INSTANCE=$(curl -fsS -H 'Metadata-Flavor: Google' \
  'http://metadata.google.internal/computeMetadata/v1/instance/?recursive=true')

ZONE=$(curl -fsS -H 'Metadata-Flavor: Google' \
  'http://metadata.google.internal/computeMetadata/v1/instance/zone' \
  | awk -F/ '{print $NF}')

# Custom metadata key:
DEPLOY_ENV=$(curl -fsS -H 'Metadata-Flavor: Google' \
  'http://metadata.google.internal/computeMetadata/v1/instance/attributes/deploy-env')

# IAM identity token (for OIDC auth):
TOKEN=$(curl -fsS -H 'Metadata-Flavor: Google' \
  'http://metadata.google.internal/computeMetadata/v1/instance/service-accounts/default/identity?audience=https://my-service')

The metadata-service-as-secret-store pattern

Bootstrap scripts often need configuration that varies per-instance: which database to connect to, which API endpoint, what role to assume.

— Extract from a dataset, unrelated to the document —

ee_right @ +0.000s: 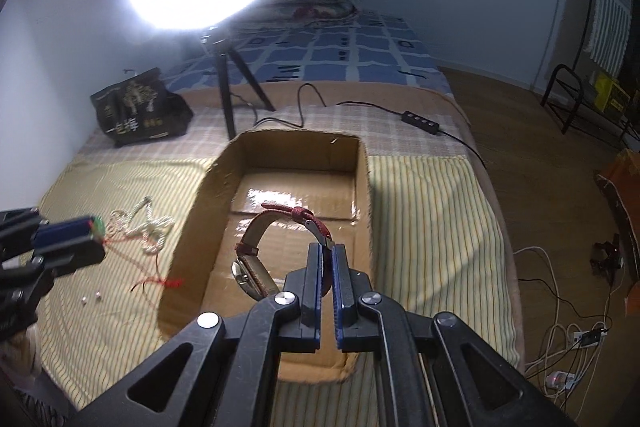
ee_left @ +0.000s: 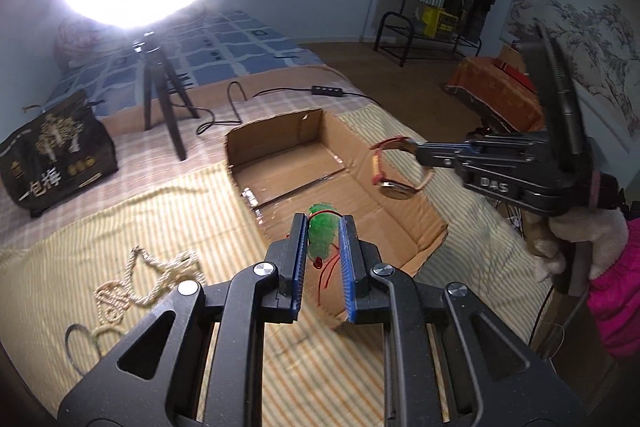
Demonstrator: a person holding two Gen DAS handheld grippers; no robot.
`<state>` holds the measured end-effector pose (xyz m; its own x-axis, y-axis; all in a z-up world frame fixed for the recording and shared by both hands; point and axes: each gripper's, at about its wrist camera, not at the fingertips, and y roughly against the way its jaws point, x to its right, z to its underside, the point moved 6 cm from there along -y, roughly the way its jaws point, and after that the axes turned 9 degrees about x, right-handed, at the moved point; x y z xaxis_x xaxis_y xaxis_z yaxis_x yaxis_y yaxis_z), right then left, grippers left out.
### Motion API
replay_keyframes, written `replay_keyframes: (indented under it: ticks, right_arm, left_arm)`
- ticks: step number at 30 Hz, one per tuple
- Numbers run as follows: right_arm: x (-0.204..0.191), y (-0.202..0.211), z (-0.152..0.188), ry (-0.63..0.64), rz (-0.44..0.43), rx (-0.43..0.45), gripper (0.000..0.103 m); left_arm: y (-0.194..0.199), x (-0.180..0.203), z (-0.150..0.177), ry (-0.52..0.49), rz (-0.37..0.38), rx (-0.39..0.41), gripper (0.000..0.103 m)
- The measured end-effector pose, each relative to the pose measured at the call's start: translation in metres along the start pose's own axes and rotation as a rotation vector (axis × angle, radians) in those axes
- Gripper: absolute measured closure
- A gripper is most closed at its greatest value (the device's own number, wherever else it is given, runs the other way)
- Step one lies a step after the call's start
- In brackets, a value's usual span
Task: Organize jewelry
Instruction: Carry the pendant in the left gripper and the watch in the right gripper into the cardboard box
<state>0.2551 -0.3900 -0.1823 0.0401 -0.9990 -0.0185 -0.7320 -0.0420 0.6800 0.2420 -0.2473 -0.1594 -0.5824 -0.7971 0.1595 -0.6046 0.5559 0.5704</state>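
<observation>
My left gripper [ee_left: 323,223] is shut on a green jade pendant [ee_left: 322,235] whose red cord [ee_left: 326,277] dangles below, held over the near edge of an open cardboard box [ee_left: 280,147]. The right gripper [ee_right: 327,250] is shut on the red strap of a wristwatch [ee_right: 256,267], which hangs over the box [ee_right: 360,163] interior. In the left wrist view that watch [ee_left: 394,173] hangs over the box's right side from the right gripper [ee_left: 418,151]. The left gripper [ee_right: 94,231] appears at the left edge of the right wrist view, left of the box, with the pendant's green edge [ee_right: 99,225] showing.
A cream pearl necklace [ee_left: 152,283] lies tangled on the striped yellow cloth [ee_left: 80,227] left of the box, with two small earrings [ee_right: 90,298] nearby. A ring light on a tripod [ee_left: 160,95], its cable and switch [ee_right: 420,117], and a black bag [ee_left: 52,155] stand behind the box.
</observation>
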Motion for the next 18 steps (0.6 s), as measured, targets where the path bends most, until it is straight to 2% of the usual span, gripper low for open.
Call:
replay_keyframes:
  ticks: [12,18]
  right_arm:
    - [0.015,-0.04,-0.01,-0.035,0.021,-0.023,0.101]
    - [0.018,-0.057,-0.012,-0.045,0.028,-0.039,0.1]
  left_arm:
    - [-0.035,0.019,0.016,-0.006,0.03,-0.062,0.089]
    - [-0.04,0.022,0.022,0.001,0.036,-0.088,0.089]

Don’t bake these into AMIs; pass them via metadata:

# AWS launch template sets user-data including custom data:
# {"db_endpoint": "prod-db.us-west-2.internal", "feature_flags": ["x", "y"]}

USER_DATA=$(curl -fsS -H "X-aws-ec2-metadata-token: $TOKEN" \
  http://169.254.169.254/latest/user-data)

# Or instance tags via API (requires IAM):
TAGS=$(aws ec2 describe-tags \
  --filters "Name=resource-id,Values=$INSTANCE_ID" \
  --query 'Tags[].[Key,Value]' --output text)

For secrets that shouldn’t be in user-data (because user-data is sometimes logged), fetch from AWS Secrets Manager / Azure Key Vault / GCP Secret Manager during bootstrap, using IAM that the metadata service makes available.

Wait-For-X Patterns: Don’t Race the System

Bootstrap is racy. Things that “should be there” might not be yet. The discipline: never assume; wait with a timeout.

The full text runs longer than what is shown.